Starting at the first line of the listing below, repeat each line exactly until you have repeated the one containing "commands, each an"; skip the pictures.

*Dataset extract*
++++++
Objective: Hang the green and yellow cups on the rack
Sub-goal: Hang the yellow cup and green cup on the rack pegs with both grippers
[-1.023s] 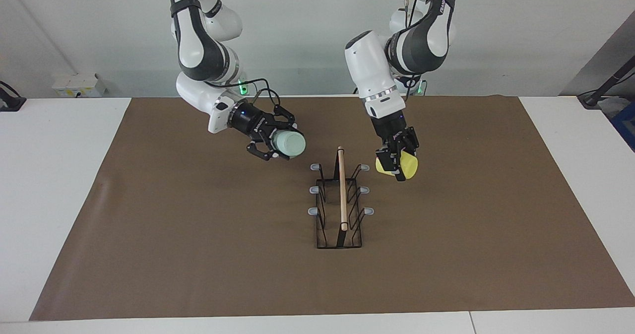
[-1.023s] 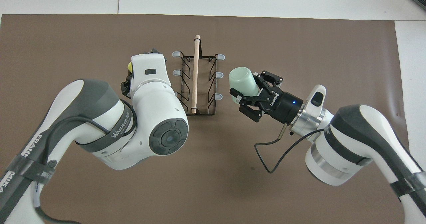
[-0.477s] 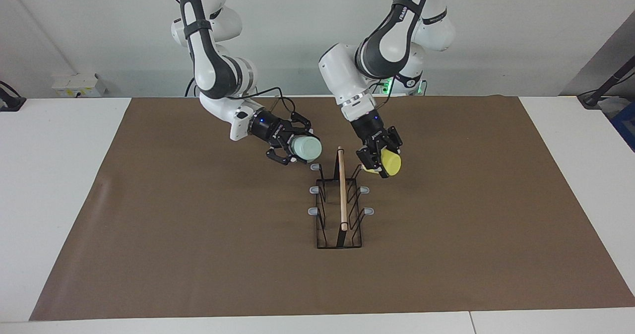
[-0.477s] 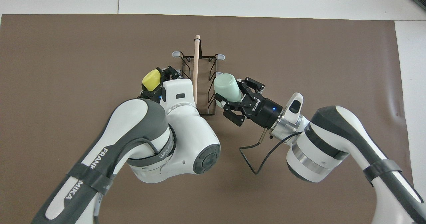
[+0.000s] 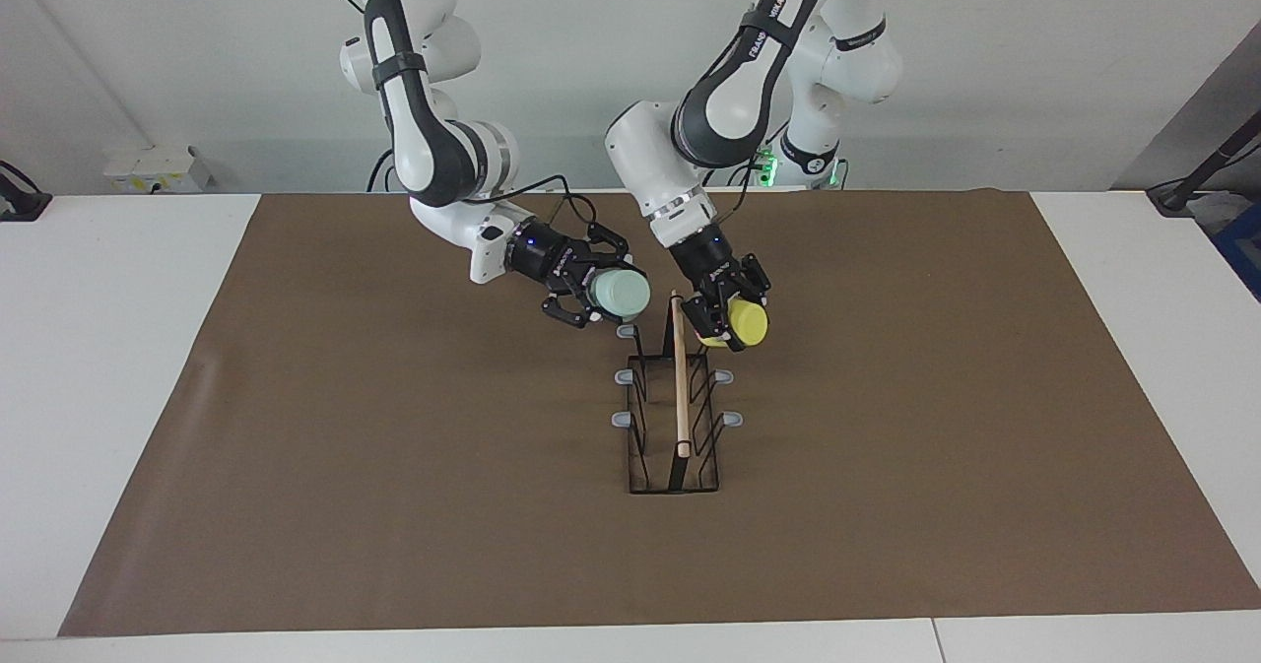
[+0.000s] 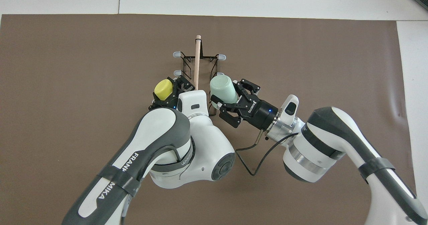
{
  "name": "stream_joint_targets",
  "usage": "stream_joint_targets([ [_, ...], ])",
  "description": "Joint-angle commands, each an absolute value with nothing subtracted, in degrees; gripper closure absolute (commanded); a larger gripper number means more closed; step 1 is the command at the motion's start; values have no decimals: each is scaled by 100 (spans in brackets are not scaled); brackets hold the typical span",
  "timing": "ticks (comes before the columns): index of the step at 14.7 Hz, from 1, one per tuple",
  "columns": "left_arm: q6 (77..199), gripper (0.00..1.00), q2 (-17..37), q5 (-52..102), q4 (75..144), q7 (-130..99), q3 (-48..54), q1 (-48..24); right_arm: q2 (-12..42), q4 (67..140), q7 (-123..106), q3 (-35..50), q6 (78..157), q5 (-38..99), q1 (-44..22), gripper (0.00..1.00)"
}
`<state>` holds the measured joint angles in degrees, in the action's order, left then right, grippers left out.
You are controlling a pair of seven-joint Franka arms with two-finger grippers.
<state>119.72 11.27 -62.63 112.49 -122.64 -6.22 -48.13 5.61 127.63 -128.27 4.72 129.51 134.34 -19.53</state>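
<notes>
1. Judging by their look, the green cup [image 5: 625,294] and the yellow cup [image 5: 749,324] are light, stiff plastic with smooth, tapered walls, so slipping out of a loose grip is likely. A hold across the side wall, with the open mouth left free for a prong, seems best.
2. The right gripper [image 5: 603,296] is clamped on the green cup, which is held on its side just above the centre of the frame, over the rack's [image 5: 680,397] uppermost prong on that side.
3. The left gripper [image 5: 727,310] is closed around the yellow cup, which is held tilted beside the top end of the wooden rod [image 5: 678,348], over the uppermost prong on its side.
4. The rack is seen upright on the brown mat [image 5: 394,496] at the centre of the frame, with its four lower prongs [image 5: 623,376] bare.
5. Height above the rack is shown only in the facing view. The overhead view shows the cups flanking the rod, while the rack's lower end is hidden by the arms.
6. Whether either cup is seated on a prong cannot be told.
</notes>
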Motion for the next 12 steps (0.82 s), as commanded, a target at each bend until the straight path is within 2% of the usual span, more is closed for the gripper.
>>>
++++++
*Your response*
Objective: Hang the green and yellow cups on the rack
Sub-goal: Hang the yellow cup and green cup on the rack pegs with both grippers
[-1.023s] 
[-1.023s] 
[-0.477s] 
[-0.477s] 
[+0.000s] 
[+0.000s] 
{
  "name": "stream_joint_targets",
  "usage": "stream_joint_targets([ [_, ...], ])",
  "description": "Joint-angle commands, each an absolute value with nothing subtracted, in degrees; gripper closure absolute (commanded); a larger gripper number means more closed; step 1 is the command at the motion's start; values have no decimals: each is scaled by 100 (spans in brackets are not scaled); brackets hold the typical span",

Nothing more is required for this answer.